En avril 1944, il est désigné, par les différents mouvements de résistance de la Vienne, président du Comité Départemental clandestin de Libération.

Suite à une dénonciation, le 6 juin 1944 des agents de la Gestapo se présentent à l’Hôtel-Dieu en vue de son arrestation. Alerté par le concierge, Joseph Garnier parvient à gagner la maternité où la sage-femme en chef, mademoiselle Guépatte, lui procure une échelle qui lui permet de fuir en franchissant le mur d’enceinte d’une propriété jouxtant l’hôpital.

Révoqué de ses fonctions pour « abandon de poste » par le gouvernement de Vichy, il poursuit ses activités clandestines, restant en contact avec différents membres du CDL ainsi qu’avec le mouvement Libération Nord et le parti socialiste.

Nommé Préfet de Charente

En août de la même année, sur les instances de ses nombreux amis, il accepte sa nomination de Préfet de Charente. A partir de cette date, en collaboration avec monsieur Schuhler, Commissaire de la République de Poitiers et des différents chefs de maquis locaux, il assume la lourde tâche de mise en place d’une organisation permettant la prise de pouvoir sitôt la libération de Poitiers.

Il reste Préfet de Charente jusqu’en janvier 1952, mais de sérieux problèmes de santé l’obligent à quitter sa fonction.

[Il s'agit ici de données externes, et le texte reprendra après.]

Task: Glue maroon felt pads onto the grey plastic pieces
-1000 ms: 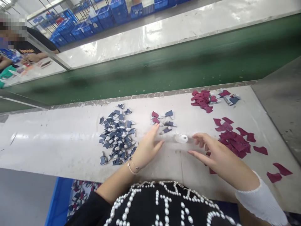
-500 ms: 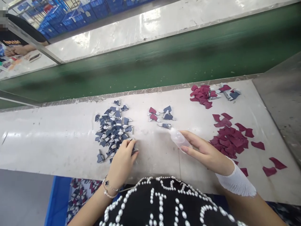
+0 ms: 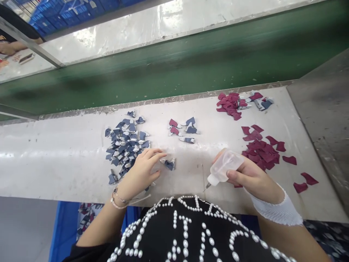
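My right hand [image 3: 252,176] is closed around a translucent squeeze bottle [image 3: 225,165], whose thin needle tip points down and to the left above the table. Thumb and fingers apart, my left hand [image 3: 143,169] holds nothing. Just right of its fingertips lies a single blue-and-white piece [image 3: 169,164]. Beside and partly behind that hand spreads a pile of small blue-and-white pieces [image 3: 125,140]. Farther back in the middle are two red-topped pieces [image 3: 173,127] and several blue ones [image 3: 191,127].
On the right lie loose dark-red flat pieces [image 3: 261,153]. A second red heap [image 3: 229,103] is at the back right, near a few mixed pieces [image 3: 261,102]. Below the white table [image 3: 54,156] stands a blue bin [image 3: 64,225]. Another person's hand [image 3: 7,49] shows far left.
My left hand has brought a blue-and-white piece right from the pile and let go of it. My right hand has turned the bottle from pointing up-left to pointing down-left. The view has shifted slightly.
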`<state>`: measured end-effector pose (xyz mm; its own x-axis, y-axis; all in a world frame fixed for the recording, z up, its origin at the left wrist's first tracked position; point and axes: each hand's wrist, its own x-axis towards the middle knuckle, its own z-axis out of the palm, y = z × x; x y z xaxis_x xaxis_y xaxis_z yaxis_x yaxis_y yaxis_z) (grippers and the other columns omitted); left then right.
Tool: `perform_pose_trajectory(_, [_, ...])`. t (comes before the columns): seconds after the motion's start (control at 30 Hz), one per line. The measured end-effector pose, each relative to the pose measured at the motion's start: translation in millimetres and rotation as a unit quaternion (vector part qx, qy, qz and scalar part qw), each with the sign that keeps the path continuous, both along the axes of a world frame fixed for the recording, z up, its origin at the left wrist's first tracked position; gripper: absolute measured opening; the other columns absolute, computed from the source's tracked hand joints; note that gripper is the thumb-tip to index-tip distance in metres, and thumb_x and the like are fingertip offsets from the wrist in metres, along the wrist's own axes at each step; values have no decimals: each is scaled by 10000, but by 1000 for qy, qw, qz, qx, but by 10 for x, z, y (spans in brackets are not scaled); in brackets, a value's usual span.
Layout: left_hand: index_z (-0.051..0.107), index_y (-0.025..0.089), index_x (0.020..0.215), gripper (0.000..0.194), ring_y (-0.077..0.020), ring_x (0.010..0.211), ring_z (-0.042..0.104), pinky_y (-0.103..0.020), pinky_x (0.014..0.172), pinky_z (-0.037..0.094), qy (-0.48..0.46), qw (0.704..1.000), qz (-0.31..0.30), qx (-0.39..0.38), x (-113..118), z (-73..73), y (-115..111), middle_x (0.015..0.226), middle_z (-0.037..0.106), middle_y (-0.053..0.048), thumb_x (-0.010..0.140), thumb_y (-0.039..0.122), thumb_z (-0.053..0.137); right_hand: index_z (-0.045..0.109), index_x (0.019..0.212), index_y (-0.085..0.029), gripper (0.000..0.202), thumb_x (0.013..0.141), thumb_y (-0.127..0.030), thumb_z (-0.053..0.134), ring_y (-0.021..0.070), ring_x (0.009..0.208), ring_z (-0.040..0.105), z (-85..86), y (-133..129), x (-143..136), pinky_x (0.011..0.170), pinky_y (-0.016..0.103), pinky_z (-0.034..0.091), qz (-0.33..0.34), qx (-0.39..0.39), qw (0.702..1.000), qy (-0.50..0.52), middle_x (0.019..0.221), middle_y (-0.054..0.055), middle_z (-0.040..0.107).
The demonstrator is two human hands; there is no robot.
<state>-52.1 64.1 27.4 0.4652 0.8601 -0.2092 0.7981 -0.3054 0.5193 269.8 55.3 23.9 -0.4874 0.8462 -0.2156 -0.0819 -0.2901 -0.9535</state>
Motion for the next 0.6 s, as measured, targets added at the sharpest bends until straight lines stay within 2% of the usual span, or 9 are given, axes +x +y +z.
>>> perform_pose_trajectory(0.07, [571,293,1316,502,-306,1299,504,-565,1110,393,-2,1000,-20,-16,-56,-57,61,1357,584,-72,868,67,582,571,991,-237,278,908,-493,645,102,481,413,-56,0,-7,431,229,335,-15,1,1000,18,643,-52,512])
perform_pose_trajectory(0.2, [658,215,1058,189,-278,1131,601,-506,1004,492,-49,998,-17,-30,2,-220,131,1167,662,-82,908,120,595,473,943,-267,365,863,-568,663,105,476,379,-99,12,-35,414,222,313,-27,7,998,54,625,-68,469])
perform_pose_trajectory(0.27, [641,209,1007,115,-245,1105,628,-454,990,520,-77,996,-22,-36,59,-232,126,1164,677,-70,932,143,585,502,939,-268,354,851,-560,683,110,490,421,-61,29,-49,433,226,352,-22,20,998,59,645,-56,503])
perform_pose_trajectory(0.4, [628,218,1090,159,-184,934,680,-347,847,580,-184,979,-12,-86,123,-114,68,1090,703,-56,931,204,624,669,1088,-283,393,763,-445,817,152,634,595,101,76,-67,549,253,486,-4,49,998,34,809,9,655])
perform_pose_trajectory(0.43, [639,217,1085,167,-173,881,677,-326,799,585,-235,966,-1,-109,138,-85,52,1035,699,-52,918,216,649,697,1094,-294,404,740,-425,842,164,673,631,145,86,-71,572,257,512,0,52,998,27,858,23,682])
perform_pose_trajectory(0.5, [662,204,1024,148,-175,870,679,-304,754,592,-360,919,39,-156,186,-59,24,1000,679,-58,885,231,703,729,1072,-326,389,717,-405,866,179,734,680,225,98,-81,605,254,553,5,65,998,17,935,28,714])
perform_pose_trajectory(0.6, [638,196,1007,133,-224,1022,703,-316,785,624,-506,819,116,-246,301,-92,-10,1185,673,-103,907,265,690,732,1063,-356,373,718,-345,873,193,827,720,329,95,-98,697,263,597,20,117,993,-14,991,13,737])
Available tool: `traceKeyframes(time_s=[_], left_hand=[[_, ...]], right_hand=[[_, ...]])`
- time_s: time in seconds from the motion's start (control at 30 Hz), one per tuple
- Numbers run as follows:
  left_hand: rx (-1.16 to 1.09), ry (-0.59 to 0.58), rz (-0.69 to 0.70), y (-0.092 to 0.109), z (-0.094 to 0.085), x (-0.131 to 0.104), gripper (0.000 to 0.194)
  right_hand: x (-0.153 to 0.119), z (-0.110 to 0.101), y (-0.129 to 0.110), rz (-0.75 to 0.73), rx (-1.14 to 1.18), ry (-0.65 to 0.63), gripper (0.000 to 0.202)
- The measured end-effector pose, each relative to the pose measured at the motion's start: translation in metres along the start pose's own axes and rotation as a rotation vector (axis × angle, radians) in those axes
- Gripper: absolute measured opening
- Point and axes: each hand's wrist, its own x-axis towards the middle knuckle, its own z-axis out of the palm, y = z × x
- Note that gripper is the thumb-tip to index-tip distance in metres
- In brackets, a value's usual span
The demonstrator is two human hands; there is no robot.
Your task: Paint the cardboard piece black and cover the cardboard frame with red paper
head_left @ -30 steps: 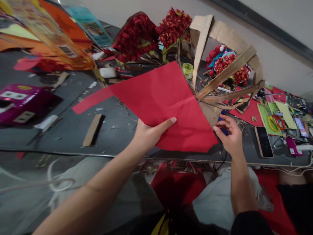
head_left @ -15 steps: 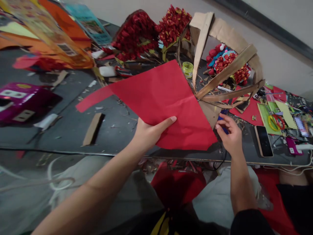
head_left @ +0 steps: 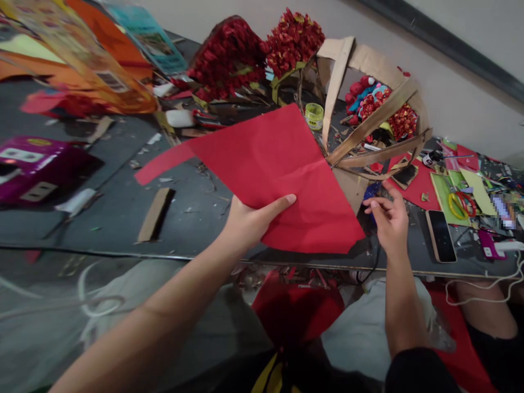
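Observation:
My left hand (head_left: 256, 221) grips a sheet of red paper (head_left: 262, 164), its thumb flat on the top face and the other fingers hidden underneath. A narrow red strip (head_left: 164, 164) trails off the sheet's left side. Along the right edge, the paper lies over a cardboard frame (head_left: 350, 188) whose bent brown strips (head_left: 370, 125) fan out in a rounded cage. My right hand (head_left: 391, 221) is just right of the sheet's corner, apart from it, with fingers loosely curled and index finger raised. Behind its fingertips shows a blue object (head_left: 371, 191), mostly hidden.
Dark red petal-covered shapes (head_left: 229, 60) stand at the back, near a small yellow-green tub (head_left: 314, 115). To the right lie a phone (head_left: 441, 236) and yellow-and-red scissors (head_left: 458, 204). A purple power strip (head_left: 39, 169) and cardboard piece (head_left: 156, 214) lie left. Scraps litter the table (head_left: 196, 218).
My right hand has shifted slightly right, away from the paper's edge. The cardboard cage has tilted a little lower and left. My left hand keeps its grip almost unmoved.

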Motion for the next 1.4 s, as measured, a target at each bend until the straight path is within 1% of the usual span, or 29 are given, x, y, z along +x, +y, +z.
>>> traceKeyframes(time_s=[0.23,0.43,0.53,0.63,0.7,0.77,0.87,0.97,1.03,1.07,1.13,1.2,1.4], left_hand=[[-0.075,0.03,-0.003,0.005,0.003,0.0,0.065],[-0.093,0.056,-0.034,0.007,0.005,0.0,0.066],[-0.107,0.067,-0.038,0.008,0.007,-0.001,0.067],[-0.112,0.053,-0.046,0.007,0.007,-0.001,0.066],[-0.096,0.034,-0.044,0.005,0.006,-0.003,0.063],[-0.063,0.024,-0.046,0.002,0.004,-0.004,0.061],[-0.002,0.028,-0.07,-0.001,0.001,-0.005,0.06],[0.042,0.023,-0.086,-0.001,0.002,-0.006,0.061],[0.065,0.022,-0.088,0.001,0.003,-0.007,0.061],[0.07,0.02,-0.088,0.001,0.004,-0.007,0.062],[0.066,0.014,-0.087,0.002,0.004,-0.008,0.062],[0.055,0.001,-0.085,0.001,0.004,-0.009,0.062],[0.08,-0.024,-0.06,0.0,0.003,-0.01,0.051]], right_hand=[[0.004,0.001,0.007,0.053,0.13,0.077,0.051],[0.006,-0.003,0.008,0.046,0.177,0.108,0.058],[0.006,-0.002,0.006,0.009,0.177,0.126,0.052],[0.004,0.001,0.006,-0.002,0.13,0.149,0.036],[0.002,0.003,0.007,-0.016,0.064,0.167,0.03],[0.0,0.005,0.006,-0.083,-0.02,0.186,0.031],[-0.003,0.008,0.0,-0.301,-0.203,0.163,0.031],[-0.005,0.01,-0.007,-0.546,-0.456,0.083,0.019],[-0.006,0.011,-0.01,-0.647,-0.574,0.065,0.013],[-0.006,0.012,-0.01,-0.67,-0.606,0.068,0.011],[-0.006,0.014,-0.009,-0.676,-0.634,0.076,0.01],[-0.006,0.015,-0.007,-0.64,-0.632,0.08,0.011],[-0.009,0.019,-0.007,-0.453,-0.523,0.002,0.013]])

Il est alors détaché à la préfecture de police de Paris pendant quatre ans puis est nommé Directeur de cabinet au Secrétariat d’Etat de l’Information.

De 1957 à 1963, il occupe le poste de Secrétaire Général à la préfecture de la Seine puis Trésorier Payeur Général du Vaucluse. Il décède à Paris, le 29 mai 1969, à l’âge de 60 ans.

Joseph Garnier est décoré de la Légion d’Honneur, de la médaille de la Résistance, de l’ordre de la Santé Publique et de l’Ordre du Mérite Civil du ministère de l’intérieur.

En hommage à son action durant la seconde guerre mondiale, un bâtiment porte encore aujourd’hui le nom de Joseph Garnier dans l’enceinte du CHU de la Milétrie.